En fait, l’engouement suscité par les Jeux a amplifié un mouvement déjà en cours, dont les principaux moteurs sont les grands réseaux de salles privées qui ont contribué à populariser et à démocratiser la pratique en la rendant tendance et accessible à tous. Car l’accessibilité reste la clé de cette progression en France. La logique est loin des salles d’entraînement. Il s’agit plutôt de lieux de vie. Les clients y cherchent des voies sympas et accessibles, sans nécessairement avoir pour objectif la performance.

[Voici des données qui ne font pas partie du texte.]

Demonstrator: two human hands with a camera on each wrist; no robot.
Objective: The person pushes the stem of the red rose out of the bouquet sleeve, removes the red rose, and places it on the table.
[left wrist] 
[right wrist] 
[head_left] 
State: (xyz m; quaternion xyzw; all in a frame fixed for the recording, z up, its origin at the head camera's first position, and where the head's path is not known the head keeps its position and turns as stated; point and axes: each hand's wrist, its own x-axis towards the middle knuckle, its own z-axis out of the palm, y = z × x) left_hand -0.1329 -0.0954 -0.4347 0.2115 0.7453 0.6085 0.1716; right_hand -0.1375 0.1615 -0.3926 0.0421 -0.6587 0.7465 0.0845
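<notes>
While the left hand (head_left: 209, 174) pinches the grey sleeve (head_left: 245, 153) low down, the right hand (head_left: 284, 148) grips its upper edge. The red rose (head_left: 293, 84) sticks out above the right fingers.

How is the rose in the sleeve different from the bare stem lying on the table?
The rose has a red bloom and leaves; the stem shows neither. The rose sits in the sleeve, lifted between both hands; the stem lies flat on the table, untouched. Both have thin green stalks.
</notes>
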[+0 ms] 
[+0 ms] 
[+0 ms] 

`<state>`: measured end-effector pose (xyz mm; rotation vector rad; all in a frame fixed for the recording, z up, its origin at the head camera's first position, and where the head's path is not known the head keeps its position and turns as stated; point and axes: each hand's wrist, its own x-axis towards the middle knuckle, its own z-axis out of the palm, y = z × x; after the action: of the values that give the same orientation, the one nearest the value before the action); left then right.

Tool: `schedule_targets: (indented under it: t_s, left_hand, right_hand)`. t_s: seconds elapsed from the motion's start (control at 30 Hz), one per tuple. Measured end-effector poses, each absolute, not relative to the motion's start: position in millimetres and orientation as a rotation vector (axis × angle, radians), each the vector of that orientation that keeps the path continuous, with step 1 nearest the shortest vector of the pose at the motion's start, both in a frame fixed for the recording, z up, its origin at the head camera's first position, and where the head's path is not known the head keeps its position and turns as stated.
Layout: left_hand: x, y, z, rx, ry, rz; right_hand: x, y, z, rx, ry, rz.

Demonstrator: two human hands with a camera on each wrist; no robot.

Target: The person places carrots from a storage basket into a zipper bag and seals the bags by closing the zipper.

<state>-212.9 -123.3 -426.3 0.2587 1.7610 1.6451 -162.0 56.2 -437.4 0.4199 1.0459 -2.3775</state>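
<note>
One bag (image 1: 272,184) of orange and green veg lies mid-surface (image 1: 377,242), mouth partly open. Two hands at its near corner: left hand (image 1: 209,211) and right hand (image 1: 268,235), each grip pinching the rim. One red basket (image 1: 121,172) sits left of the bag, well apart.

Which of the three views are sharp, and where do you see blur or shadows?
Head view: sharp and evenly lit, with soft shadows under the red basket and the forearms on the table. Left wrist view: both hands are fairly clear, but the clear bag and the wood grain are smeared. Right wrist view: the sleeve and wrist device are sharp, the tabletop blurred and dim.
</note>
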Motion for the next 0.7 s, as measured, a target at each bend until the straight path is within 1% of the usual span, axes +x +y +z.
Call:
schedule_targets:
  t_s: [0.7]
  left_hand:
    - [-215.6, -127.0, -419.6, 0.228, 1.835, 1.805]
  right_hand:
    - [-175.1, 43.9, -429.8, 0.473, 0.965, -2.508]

Clientèle des salles vs matériel outdoor
Un bémol toutefois se fait jour. Car si l’inclusion de l’escalade aux Jeux de Tokyo 2020 a marqué un tournant significatif en terme de reconnaissance de l’activité, l’engouement actuel pour les salles est un phénomène global qui va bien au-delà de l’effet JO. Cette clientèle des salles, très volatile, comme nous avons eu l’occasion de le souligner, n’est pas forcément celle qui se passionne, temporairement et à l’occasion des Jeux, pour les épreuves olympiques. Elle n’est pas forcément non plus amenée à pratiquer dehors, ce qui n’est pas sans conséquences sur les ventes de matériel outdoor. On pense aux ventes de corde, dégaines, crashpads, etc.
C’est ce relève Raphaël Bouvet. “On remarque depuis plusieurs années une augmentation de la fréquentation des salles d’escalade, les JO viennent [certes] accélérer cet essor. On peut néanmoins se demander si ce n’est pas au détriment de la pratique outdoor de ce sport”. Un hiatus qu’il tempère toutefois. “La clientèle de Mammut est plutôt définie comme amoureuse de la montagne, proche de l’aventure en extérieur et qui se retrouve moins dans les sports indoor ou de compétition. Néanmoins, l’effet spectacle des JO attire un nombre certain de spectateurs. Le public des salles de bloc est le point d’entrée vers le milieu de l’escalade et de l’outdoor. Il est donc essentiel pour nous d’être présent à ce niveau-là”.
Des positionnements variés par rapport aux JO de Paris
Tous les fabricants de matériel n’ont pas la même vision de l’événement. Et certains, au-delà des opportunités qu’il serait difficile de nier en termes de business, ne se retrouvent pas forcément dans les épreuves d’escalade, telles qu’elles sont proposées aux JO. C’est le cas par exemple de Frédéric Beal, fabricant français historique de cordes et de matériels de sécurité. Il s’interroge sur le format et les valeurs que véhicule le sport :
“Je ne vais pas mentir, c’est quand même une fierté de voir notre sport être présent aux JO. On y retrouvera les valeurs de dépassement de soi et d’excellence. Mais quid du partage et de la confiance en l’autre ? Pour moi, l’escalade c’est avant tout un moment où se crée une cordée. C’est un moment où le grimpeur met sa vie entre les mains de son assureur. Ce moment là n’existe ni en vitesse, ni en bloc […]. Je ne suis pas certain que l’escalade olympique soit l’escalade que j’aime”.
Et d’ajouter : “ En difficulté, tu me mettrais un duo assureur/grimpeur plutôt qu’un grimpeur seul (comme le golfeur et son caddy), on serait déjà plus proche de l’esprit. L’assureur étant là pour assurer, conseiller, encourager, notamment lors de la lecture de la voie. Et en bloc, il faudrait recréer cet esprit où on cherche collectivement une solution à un problème. Mais bon, je divague ;-)”.